→ Exercise goal
Beginning with the top line of the listing below, give again every line up to and including the line with "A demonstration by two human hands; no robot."; pictures do not belong in the copy.

→ Dataset excerpt
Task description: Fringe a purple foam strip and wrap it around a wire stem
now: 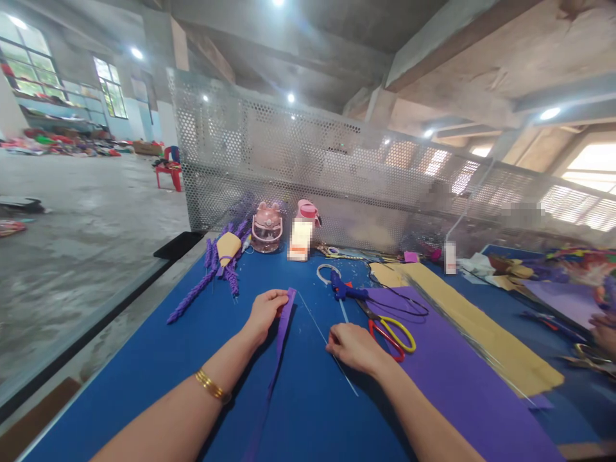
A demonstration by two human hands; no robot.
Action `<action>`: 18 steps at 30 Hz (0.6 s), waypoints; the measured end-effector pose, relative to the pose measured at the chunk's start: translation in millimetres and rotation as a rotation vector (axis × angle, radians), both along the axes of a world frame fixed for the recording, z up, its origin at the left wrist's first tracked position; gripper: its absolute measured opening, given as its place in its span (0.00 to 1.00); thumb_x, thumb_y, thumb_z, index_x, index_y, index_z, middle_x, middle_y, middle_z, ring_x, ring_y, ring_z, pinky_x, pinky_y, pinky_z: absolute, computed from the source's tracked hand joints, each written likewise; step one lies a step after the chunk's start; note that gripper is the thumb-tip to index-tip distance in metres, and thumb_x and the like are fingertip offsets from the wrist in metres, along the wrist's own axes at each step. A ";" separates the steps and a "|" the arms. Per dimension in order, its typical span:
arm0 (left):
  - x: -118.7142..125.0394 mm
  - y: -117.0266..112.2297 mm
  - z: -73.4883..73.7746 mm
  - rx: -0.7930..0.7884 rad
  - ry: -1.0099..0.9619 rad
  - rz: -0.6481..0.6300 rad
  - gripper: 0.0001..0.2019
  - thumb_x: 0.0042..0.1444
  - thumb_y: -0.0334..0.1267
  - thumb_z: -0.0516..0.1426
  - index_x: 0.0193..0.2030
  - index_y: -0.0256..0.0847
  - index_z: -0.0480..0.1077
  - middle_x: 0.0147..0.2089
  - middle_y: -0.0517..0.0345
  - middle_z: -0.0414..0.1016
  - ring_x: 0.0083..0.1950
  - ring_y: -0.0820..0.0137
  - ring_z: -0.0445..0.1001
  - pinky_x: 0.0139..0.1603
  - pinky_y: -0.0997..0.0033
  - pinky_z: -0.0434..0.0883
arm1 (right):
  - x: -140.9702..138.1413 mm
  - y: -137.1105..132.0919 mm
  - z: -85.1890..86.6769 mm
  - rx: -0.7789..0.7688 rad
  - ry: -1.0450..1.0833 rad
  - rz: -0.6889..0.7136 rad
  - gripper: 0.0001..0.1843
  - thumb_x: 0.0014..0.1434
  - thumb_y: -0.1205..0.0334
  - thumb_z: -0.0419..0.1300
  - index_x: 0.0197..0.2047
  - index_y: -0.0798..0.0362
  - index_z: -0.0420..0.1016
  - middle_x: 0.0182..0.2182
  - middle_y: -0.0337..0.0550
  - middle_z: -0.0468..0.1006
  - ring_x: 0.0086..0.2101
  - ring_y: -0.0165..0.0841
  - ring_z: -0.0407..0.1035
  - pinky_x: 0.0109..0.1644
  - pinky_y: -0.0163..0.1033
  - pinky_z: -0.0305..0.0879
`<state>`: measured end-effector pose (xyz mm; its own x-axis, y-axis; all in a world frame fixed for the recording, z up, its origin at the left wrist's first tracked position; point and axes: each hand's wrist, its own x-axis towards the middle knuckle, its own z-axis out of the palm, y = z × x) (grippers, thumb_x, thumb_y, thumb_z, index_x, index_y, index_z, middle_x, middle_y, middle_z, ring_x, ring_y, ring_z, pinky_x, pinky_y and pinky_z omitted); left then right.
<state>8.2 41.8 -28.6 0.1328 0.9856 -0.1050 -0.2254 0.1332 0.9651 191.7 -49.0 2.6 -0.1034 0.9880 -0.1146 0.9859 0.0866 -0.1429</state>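
Observation:
My left hand (266,316) pinches the upper end of a long purple strip (283,327), which trails down over the blue table toward me. My right hand (353,346) is closed on a thin straight wire (315,317) that slants across the table, its tip close to the strip's top end. Just beyond the right hand lies a blue glue gun (346,290) with a black cord. Beside it are scissors (392,337) with one red and one yellow handle loop, resting on a purple sheet (433,385).
Purple braided pieces with a yellow wrap (228,249) lie at the left. A pink clear bottle (267,230) stands by the perforated metal screen (289,147). Yellow sheets (481,333) and thin wires are at right. A co-worker's hand (604,333) shows at the right edge.

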 end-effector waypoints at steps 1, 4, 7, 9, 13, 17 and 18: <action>-0.2 0.0 0.1 0.001 0.001 0.002 0.08 0.35 0.35 0.60 0.26 0.35 0.73 0.18 0.63 0.70 0.18 0.78 0.62 0.21 0.78 0.57 | -1.3 0.5 0.3 -0.002 -0.015 -0.003 0.06 0.51 0.64 0.55 0.27 0.52 0.72 0.28 0.41 0.77 0.31 0.33 0.69 0.26 0.32 0.46; -0.7 0.3 0.3 0.007 0.000 0.011 0.08 0.35 0.35 0.60 0.26 0.35 0.73 0.18 0.62 0.70 0.19 0.78 0.63 0.22 0.77 0.58 | -4.4 0.8 -1.1 -0.013 -0.053 -0.024 0.07 0.50 0.66 0.54 0.27 0.52 0.73 0.29 0.43 0.77 0.31 0.34 0.70 0.25 0.33 0.47; -1.0 0.8 0.6 0.015 -0.002 0.023 0.08 0.35 0.35 0.60 0.26 0.35 0.73 0.18 0.62 0.69 0.18 0.78 0.63 0.21 0.77 0.58 | -6.5 0.0 -2.4 -0.019 -0.087 -0.052 0.07 0.49 0.66 0.54 0.28 0.52 0.74 0.30 0.44 0.78 0.31 0.35 0.71 0.25 0.33 0.49; -1.0 0.9 0.8 0.023 -0.003 0.026 0.08 0.36 0.35 0.60 0.26 0.35 0.73 0.17 0.62 0.69 0.18 0.78 0.62 0.21 0.78 0.58 | -9.0 -0.4 -1.0 -0.012 -0.119 -0.073 0.08 0.48 0.66 0.53 0.29 0.52 0.74 0.31 0.46 0.79 0.32 0.37 0.72 0.26 0.33 0.51; -1.3 0.8 1.4 0.038 -0.004 0.027 0.07 0.36 0.35 0.60 0.26 0.35 0.73 0.18 0.62 0.70 0.18 0.78 0.62 0.21 0.78 0.57 | -19.1 2.5 6.2 -0.011 -0.199 -0.083 0.10 0.45 0.67 0.55 0.31 0.55 0.76 0.32 0.53 0.79 0.33 0.42 0.73 0.27 0.35 0.57; -2.5 1.1 2.2 0.043 -0.004 0.031 0.08 0.37 0.35 0.60 0.26 0.35 0.73 0.18 0.62 0.70 0.18 0.78 0.62 0.21 0.78 0.57 | -28.9 9.3 7.9 -0.021 -0.259 -0.078 0.13 0.41 0.68 0.58 0.33 0.57 0.77 0.33 0.57 0.78 0.34 0.45 0.73 0.30 0.37 0.62; -2.8 1.2 2.5 0.044 -0.004 0.032 0.08 0.37 0.35 0.60 0.26 0.35 0.73 0.18 0.62 0.70 0.18 0.78 0.62 0.21 0.78 0.57 | -30.1 10.6 6.8 -0.019 -0.269 -0.079 0.14 0.41 0.69 0.58 0.33 0.57 0.77 0.33 0.57 0.78 0.34 0.45 0.73 0.31 0.38 0.63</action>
<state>5.4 43.0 -26.1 0.1010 0.9930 -0.0610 -0.2328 0.0832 0.9690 161.6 -38.4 9.5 0.0106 0.9892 -0.1462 0.9922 0.0078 0.1242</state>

→ Output for this exercise
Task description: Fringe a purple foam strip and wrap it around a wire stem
now: 
A demonstration by two human hands; no robot.

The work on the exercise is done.